As for the second post--I wasn't actually claiming that Living, Breathing Activism was the source of the, shall we say, communal quality that I find so distasteful. No, you're right, the Berkeley of the '60s is largely dead--and probably a good thing too. But its odor--pun only slightly unintended--lingers on. Yes, it's worst closest to campus, and yes, further away things get cleaner and shinier. But there's no getting away from the too-serious self-righteousness that exudes from that university. I didn't mean to suggest that Berkeley is a wasteland--it's actually much more 'cultural' than, say, Westwood, Palo Alto, and whatever the hell you want to call the surrounding area of UC Irvine. But it's still a place where the homeless people are agressive and mean, and which wouldn't exist if not for the 'industry' of the university to which I so object. Which, once again, is why I'm not there. Well, that and they wouldn't touch me with a thirty-foot pole (made out of recycled wood products, of course)--so maybe I'm just jealous and pathetic. Yeah, I can see that being the reason. Never mind, then.

1:29 PM  
Anonymous Anonymous said...

I have heard of these cavalier abortionettes you speak of, but I have never met a woman who did not agonize over that decision. It was difficult in 1939 when my grandmother realized she didn't want give up college to marry her high school boyfriend. It was difficult in 1979 when my mother discovered she was pregnant after she'd been given prescription narcotics. It's difficult because every woman knows that if she lets that embryo grow it will become a person, and that's an amazing and frightening and wonderful thing.

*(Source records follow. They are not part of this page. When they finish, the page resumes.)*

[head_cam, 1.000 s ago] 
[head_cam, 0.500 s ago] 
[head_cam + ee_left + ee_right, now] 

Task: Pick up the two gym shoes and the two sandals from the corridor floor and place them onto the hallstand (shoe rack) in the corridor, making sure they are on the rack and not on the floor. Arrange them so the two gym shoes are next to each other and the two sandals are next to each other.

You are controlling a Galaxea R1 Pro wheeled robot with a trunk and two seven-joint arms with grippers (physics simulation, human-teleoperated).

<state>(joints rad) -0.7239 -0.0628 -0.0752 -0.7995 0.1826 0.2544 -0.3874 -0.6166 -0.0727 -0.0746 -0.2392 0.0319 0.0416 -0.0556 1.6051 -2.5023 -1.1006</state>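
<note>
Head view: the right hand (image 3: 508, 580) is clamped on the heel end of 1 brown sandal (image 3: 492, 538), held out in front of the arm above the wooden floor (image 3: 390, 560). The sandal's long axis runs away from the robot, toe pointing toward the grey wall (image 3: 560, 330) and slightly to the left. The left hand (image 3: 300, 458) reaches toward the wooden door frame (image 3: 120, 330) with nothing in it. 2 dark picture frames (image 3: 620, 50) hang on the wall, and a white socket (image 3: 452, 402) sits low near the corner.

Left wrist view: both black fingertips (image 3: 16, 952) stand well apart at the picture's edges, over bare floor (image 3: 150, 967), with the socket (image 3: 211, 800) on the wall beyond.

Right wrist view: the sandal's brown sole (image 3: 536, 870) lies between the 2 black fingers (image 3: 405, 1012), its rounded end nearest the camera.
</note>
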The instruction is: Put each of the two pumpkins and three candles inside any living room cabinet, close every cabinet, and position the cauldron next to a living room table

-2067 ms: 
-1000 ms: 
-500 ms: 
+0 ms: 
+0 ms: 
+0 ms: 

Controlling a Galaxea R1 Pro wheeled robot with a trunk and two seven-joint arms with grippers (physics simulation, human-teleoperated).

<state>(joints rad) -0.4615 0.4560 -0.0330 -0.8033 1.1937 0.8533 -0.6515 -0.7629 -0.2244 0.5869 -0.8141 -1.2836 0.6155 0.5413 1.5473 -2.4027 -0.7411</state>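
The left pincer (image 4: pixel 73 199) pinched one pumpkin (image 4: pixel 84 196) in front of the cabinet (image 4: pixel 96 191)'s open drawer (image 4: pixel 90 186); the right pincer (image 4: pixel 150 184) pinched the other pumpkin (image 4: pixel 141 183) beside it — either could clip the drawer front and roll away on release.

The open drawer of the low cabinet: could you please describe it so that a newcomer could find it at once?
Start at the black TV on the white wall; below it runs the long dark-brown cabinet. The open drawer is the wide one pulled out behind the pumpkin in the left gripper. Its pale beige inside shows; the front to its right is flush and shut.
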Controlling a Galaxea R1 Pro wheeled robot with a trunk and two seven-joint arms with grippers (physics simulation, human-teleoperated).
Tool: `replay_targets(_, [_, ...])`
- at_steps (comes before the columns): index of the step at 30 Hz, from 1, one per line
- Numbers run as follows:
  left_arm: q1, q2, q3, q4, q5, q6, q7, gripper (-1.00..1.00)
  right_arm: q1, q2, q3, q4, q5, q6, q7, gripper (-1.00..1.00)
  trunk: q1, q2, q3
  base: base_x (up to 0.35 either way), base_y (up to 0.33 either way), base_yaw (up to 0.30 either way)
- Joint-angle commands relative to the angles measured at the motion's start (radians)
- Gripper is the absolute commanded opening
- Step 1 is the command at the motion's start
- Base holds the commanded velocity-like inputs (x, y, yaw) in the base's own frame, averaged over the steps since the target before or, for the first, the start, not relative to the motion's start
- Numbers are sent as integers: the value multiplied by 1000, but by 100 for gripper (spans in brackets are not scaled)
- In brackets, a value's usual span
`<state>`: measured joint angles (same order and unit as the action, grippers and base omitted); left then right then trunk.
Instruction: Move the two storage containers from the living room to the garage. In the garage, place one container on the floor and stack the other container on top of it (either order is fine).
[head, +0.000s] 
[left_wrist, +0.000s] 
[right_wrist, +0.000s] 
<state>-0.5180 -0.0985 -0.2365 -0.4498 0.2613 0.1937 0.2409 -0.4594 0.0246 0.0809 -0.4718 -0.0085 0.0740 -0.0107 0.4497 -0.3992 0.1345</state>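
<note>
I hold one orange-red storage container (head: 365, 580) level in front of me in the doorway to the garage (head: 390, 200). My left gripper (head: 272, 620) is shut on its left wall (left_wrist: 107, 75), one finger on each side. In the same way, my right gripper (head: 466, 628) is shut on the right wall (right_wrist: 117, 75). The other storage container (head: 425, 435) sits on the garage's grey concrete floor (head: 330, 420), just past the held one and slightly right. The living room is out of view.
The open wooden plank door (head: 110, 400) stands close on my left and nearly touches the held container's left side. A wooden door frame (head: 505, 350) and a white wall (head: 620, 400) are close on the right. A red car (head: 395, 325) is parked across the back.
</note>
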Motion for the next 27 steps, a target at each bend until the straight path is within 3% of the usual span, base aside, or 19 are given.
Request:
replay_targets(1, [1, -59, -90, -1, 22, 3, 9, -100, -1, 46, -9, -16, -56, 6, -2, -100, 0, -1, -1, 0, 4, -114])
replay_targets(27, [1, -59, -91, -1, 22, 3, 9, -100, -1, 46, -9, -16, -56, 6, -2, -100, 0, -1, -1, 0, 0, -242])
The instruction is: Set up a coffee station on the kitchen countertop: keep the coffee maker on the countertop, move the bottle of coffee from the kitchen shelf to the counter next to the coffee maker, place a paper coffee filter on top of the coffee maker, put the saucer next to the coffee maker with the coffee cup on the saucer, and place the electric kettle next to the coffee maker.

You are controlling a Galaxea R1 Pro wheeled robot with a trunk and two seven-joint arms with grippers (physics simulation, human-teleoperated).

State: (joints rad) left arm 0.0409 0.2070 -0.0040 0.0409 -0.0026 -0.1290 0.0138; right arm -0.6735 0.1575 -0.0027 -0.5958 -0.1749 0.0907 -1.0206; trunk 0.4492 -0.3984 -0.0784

Still, there is anatomically very little difference between a 1-month human embryo and a tadpole. They both have a heartbeat and the ability to wiggle. Western religion says that one has a soul and the other does not. Eastern religion says they both have souls. From a secular perspective life is precious, but there are sometimes good reasons for ending it. If it has to be that way, the sooner the better.